ESO 541-13 is a supergiant type-cD galaxy located in the constellation of Cetus. The redshift of the galaxy is (z) 0.056 and it was first discovered as a radio source in 1984, that is found to contain a steep radio spectrum, with the galaxy itself being coincident with the center of the radio component. It is the brightest cluster galaxy of the galaxy cluster, Abell 133.

== Description ==
ESO 541-13 is a Type-cD galaxy dominating the center of Abell 133. It is also a radio galaxy, with its source found mainly compact and is separated into four different components of which two of them are associated with the galaxy itself. The source is also classified as having a steep spectrum and has an amorphous appearance. An extension feature is also found south of the radio lobe feature of the source. There are also detections of radio emission that is mainly confined within the nucleus region by only a few arcseconds.

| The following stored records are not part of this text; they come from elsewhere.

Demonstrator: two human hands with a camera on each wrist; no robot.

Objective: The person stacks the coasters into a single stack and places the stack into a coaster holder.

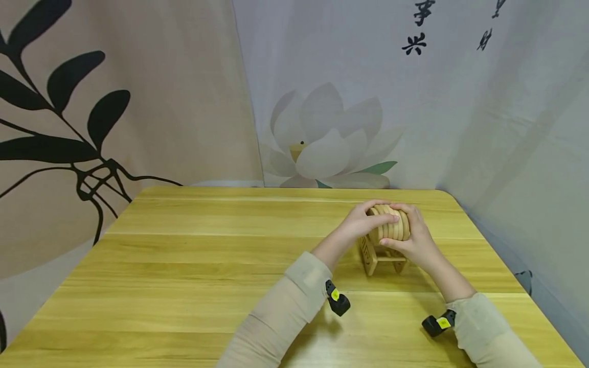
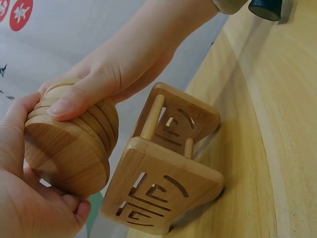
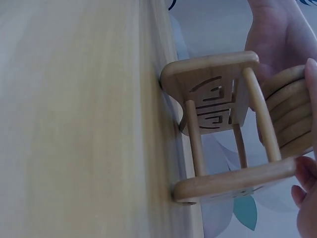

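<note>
A stack of several round wooden coasters [image 1: 392, 230] is held between both hands, just above a small wooden rack [image 1: 367, 255]. My left hand [image 1: 361, 221] grips the stack from the left, its thumb lying across the coasters. From the right, my right hand [image 1: 415, 243] holds the same stack, fingers over the top and thumb below. In the left wrist view, the flat face of the end coaster [image 2: 69, 158] shows, and the rack [image 2: 163, 183] has cut-out side panels joined by round bars. The right wrist view shows the coasters [image 3: 290, 109] beside the rack's upper bar [image 3: 262, 116].
A wooden table [image 1: 184, 286] spreads under the arms, its far edge behind the rack. Printed curtains [image 1: 193, 102] hang behind and beside it. A small black camera [image 1: 338, 301] sits at the left wrist, another camera [image 1: 437, 324] at the right wrist.
</note>
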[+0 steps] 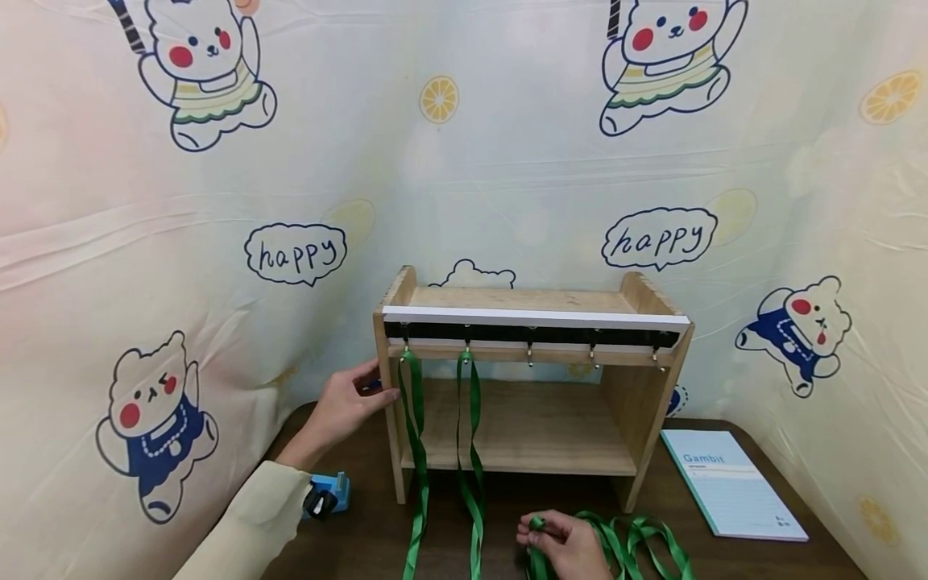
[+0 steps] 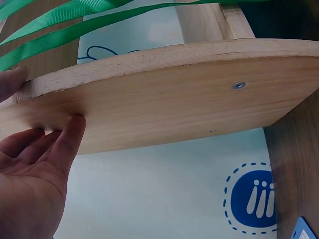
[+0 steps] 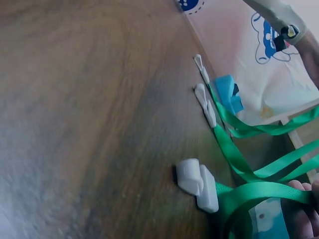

Observations made with Chandra X-ray Observatory found there is a tongue of emission described as extending outwards from the galaxy towards the northwest direction where it is found to overlap together with a radio relic, although partly. Evidence also showed the emission is also of thermal type, originating from cool interstellar gas. This is found likely to be produced through Kelvin-Helmholtz instabilities between the cold gas of the galaxy and also the hot intracluster medium. The central supermassive black hole of the galaxy is estimated to be 3.0 × 10^{9} M_{☉}.

Evidence found the galaxy has hydrogen-alpha emission described as extended. The stellar population of the galaxy is mainly made up of two types; stars with an upper limit of around 20 billion years old and very young stars that are less than 100 million years old, with them contributing the light at 20%.